Although overall I really really enjoyed this book (and flew through it in a day!) I do have a couple of issues with it. The first is perhaps just because I listened to the book as an audiobook, but I found there to be far too many characters and I continually got all their names muddled up in my head. I think I may have had an easier time with this if I’d read a physical copy, so I’m almost sure that this is a me problem, rather than a problem with the book! The other issue I had is related to Dean’s girlfriend, Zoe. Dean has known Zoe for a long time before the book begins and they are in a committed and loving relationship. When Dean comes out to Zoe, I will admit, she does do some shitty things, such as telling a couple of their mutual friends that he’s trans, and she does say some mildly transphobic things, though she does apologise for them later. But the pair try their best to make the relationship work after Dean comes out, because they truly do love each other, however, Zoe is a lesbian. This fact is mentioned explicitly on page and, because Dean is a trans guy, Zoe isn’t sure that she can stay in a relationship with him after he fully transitions. This is understandable (though she doesn’t express it in the best way) as lesbians aren’t attracted to men. But she is made out to be the bad guy in the situation because of her lack of attraction to men. I really do get that it’s important to highlight that dating can be difficult as a trans person, particularly when you come out while in a committed relationship, but I just don’t think that this was the best way to deal with it and it came off as being kinda lesbophobic in the way that far too many people love to conflate lesbianism with being a TERF, which is both so untrue and also extremely harmful. I really wish this scene was handled better because otherwise this is a fantastic book, but I have seen this happening quite a few times in YA books recently and it really disappoints me.

Despite those little issues I had, this is such an impactful and important read that is so necessary in YA today and I highly, highly recommend giving this one a go!

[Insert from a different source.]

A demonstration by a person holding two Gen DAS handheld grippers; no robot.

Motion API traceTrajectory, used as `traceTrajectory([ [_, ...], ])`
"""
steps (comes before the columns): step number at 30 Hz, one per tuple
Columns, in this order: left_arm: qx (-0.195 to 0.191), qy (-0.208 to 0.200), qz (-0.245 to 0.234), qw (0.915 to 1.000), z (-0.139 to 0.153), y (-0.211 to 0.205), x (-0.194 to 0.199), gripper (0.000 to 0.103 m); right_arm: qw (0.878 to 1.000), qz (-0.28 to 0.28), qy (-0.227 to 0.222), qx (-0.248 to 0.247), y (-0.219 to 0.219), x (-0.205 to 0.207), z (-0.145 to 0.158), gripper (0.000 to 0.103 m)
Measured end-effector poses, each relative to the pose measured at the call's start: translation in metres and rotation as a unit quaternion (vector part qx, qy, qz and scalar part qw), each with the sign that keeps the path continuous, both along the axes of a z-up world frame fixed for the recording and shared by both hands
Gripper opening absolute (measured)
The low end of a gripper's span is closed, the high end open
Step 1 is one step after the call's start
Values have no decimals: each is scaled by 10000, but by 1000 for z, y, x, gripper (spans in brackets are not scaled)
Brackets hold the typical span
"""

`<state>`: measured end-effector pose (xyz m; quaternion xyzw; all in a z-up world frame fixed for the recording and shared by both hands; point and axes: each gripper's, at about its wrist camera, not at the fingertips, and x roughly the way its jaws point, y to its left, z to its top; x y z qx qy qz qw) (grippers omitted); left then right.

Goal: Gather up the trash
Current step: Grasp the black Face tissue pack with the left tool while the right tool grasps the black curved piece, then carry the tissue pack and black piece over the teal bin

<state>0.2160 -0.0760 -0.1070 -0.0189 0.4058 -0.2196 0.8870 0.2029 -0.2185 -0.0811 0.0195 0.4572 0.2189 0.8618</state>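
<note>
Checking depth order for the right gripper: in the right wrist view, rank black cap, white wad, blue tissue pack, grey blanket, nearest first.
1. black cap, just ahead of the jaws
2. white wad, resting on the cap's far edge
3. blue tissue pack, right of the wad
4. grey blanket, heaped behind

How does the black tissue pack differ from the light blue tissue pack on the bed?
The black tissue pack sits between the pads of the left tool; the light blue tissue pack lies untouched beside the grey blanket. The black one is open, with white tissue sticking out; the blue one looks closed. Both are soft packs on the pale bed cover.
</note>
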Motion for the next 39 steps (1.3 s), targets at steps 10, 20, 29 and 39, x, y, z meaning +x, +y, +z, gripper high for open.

4 thoughts on “Between Perfect and Real Review

  1. I’m so glad you enjoyed this book. (Side note: I am just learning to crochet, so hurray! please imagine me clacking my hook against yours in solidarity). You raised so many good points in this review; it sounds like it’s giving non-cis readers the representation they can resonate with AND learn from, which is great… but I’m disappointed in how Zoe was made into a villain; you’re absolutely right that it’s borderline lesbophobic (if not outright), and I wish the author had done better. I don’t ordinarily gravitate toward YA contemporary, but this one is definitely making me pause and reconsider.

    Liked by 1 person

    1. Yaaay for crochet buddies!!🧶💖 I completely agree, it’s such an important read in spite of Zoe’s characterisation!